La faute à qui? À quoi?
À l’histoire, aux peuples, aux religions, aux politiques, à la cupidité, aux marchands d’armes…
À l’inconnu, à l’incompréhension, à l’ignorance.
En Bosnie, les hommes se battaient pour des croyances… Vraies ou fausses. Ça a été un carnage. Imaginez la violence, le jour où ils se battront pour des places de stationnement ou des soldes d’après Noël.
Dans ce chaos d’après guerre, la vie reprend sa place. Des pêcheurs au bord de la Neretva, des touristes sur le vieux pont reconstruit, des vendeurs de souvenirs inutiles, des enfants qui jouent au foot dans la rue, des femmes qui magasinent, des hommes à la terrasse d’un café. Au loin, la silhouette grise du squelette de béton de la Glass Bank, la tour en ruine des snipers.
Il y a quelques jours nous étions à Dubrovnik, la perle de l’Adriatique, magnifique ville fortifiée comme un écrin au bord d’une mer d’azur précieux.
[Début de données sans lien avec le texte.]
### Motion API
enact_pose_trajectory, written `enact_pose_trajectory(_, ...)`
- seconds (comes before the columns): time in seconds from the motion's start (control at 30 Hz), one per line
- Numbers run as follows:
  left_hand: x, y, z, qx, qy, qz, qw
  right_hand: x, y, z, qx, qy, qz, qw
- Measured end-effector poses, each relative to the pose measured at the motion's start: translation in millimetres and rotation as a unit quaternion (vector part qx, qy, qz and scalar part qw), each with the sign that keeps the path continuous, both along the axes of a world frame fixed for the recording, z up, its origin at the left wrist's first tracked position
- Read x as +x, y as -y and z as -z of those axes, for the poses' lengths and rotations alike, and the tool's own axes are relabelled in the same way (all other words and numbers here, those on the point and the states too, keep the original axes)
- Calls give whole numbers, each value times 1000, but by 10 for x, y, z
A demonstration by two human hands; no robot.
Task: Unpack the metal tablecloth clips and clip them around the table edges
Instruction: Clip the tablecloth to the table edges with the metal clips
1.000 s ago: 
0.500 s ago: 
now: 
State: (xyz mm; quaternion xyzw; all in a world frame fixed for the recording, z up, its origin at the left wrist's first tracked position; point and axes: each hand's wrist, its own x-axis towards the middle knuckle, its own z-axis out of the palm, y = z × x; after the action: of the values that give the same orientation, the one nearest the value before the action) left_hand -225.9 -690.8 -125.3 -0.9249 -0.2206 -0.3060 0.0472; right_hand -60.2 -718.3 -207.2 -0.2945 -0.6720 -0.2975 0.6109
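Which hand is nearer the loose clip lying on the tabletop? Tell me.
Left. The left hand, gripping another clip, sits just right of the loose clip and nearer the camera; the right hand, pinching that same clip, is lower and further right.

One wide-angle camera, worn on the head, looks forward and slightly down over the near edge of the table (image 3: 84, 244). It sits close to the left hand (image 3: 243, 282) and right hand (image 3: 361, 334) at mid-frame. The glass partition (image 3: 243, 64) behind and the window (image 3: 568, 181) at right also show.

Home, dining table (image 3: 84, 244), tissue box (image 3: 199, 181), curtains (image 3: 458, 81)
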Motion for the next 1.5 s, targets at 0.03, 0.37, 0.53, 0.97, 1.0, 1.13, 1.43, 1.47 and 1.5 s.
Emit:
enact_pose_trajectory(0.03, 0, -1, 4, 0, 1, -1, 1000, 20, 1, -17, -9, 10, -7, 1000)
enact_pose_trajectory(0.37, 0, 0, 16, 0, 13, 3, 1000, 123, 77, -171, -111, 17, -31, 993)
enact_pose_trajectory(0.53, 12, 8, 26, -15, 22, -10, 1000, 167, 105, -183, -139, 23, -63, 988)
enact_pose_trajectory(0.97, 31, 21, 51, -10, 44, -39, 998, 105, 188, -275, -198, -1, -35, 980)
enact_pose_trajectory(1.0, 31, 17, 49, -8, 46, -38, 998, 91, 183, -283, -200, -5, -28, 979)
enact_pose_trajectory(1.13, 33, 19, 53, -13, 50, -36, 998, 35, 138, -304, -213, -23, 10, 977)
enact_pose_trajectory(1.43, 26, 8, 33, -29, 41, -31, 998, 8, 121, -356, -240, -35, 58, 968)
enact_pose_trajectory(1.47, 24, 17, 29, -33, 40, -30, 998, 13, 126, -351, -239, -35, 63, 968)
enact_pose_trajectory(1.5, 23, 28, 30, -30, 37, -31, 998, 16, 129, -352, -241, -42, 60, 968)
Les touristes s’y bousculent. Il y a vingt ans, les bombes détruisaient les maisons, incendiaient la ville, tuaient des innocents, mettaient en ruine ce patrimoine mondial. Une autre guerre pour d’autres raisons. Là, des hommes qui voulaient étendre leurs pouvoirs, s’approprier des villes, envahir de nouveaux territoires, élargir leurs possessions.
Qui étaient ces snipers qui tuaient sans distinction les innocents qui passaient dans leur ligne de mire en Bosnie? Qui étaient ces militaires qui donnaient l’ordre de bombarder Dubrovnik? Qui étaient ces soldats qui exécutaient les ordres sans réfléchir? Est-ce que le serveur qui apporte nos bières tenait un fusil auto-mitrailleur? Est-ce que le livreur de boissons gazeuses conduisait un char d’assaut? Est-ce que ce pêcheur tranquille a tiré sur des passants? Et ce grand père qui apprend à sa petite fille à faire du vélo? Est-ce qu’il a lancé des bombes?
Et aujourd’hui? Comment se sentent ces hommes (car il y avait peu de femmes) qui avaient le pouvoir au bout du fusil et qui désormais sont redevenus des gens comme nous?
La folie guerrière n’a d’égal que la mémoire défaillante des hommes. Qui se souvient de la guerre de Bosnie? Qui sait qu’au Kosovo, à la frontière avec l’Albanie, il y a encore des milliers de mines qui traînent? Et que l’ex-république yougoslave de Macédoine est encore aux prises avec des conflit ethniques? Qui se rappelle qu’il y a peu un rideau de fer imaginaire et une guerre froide isolaient les pays que nous avons traversés durant notre eurotrip2CV? Qui a retenu les leçons du passé?
Aujourd’hui, l’Égypte répète le même scénario. Et nous, on regarde de loin, sans comprendre.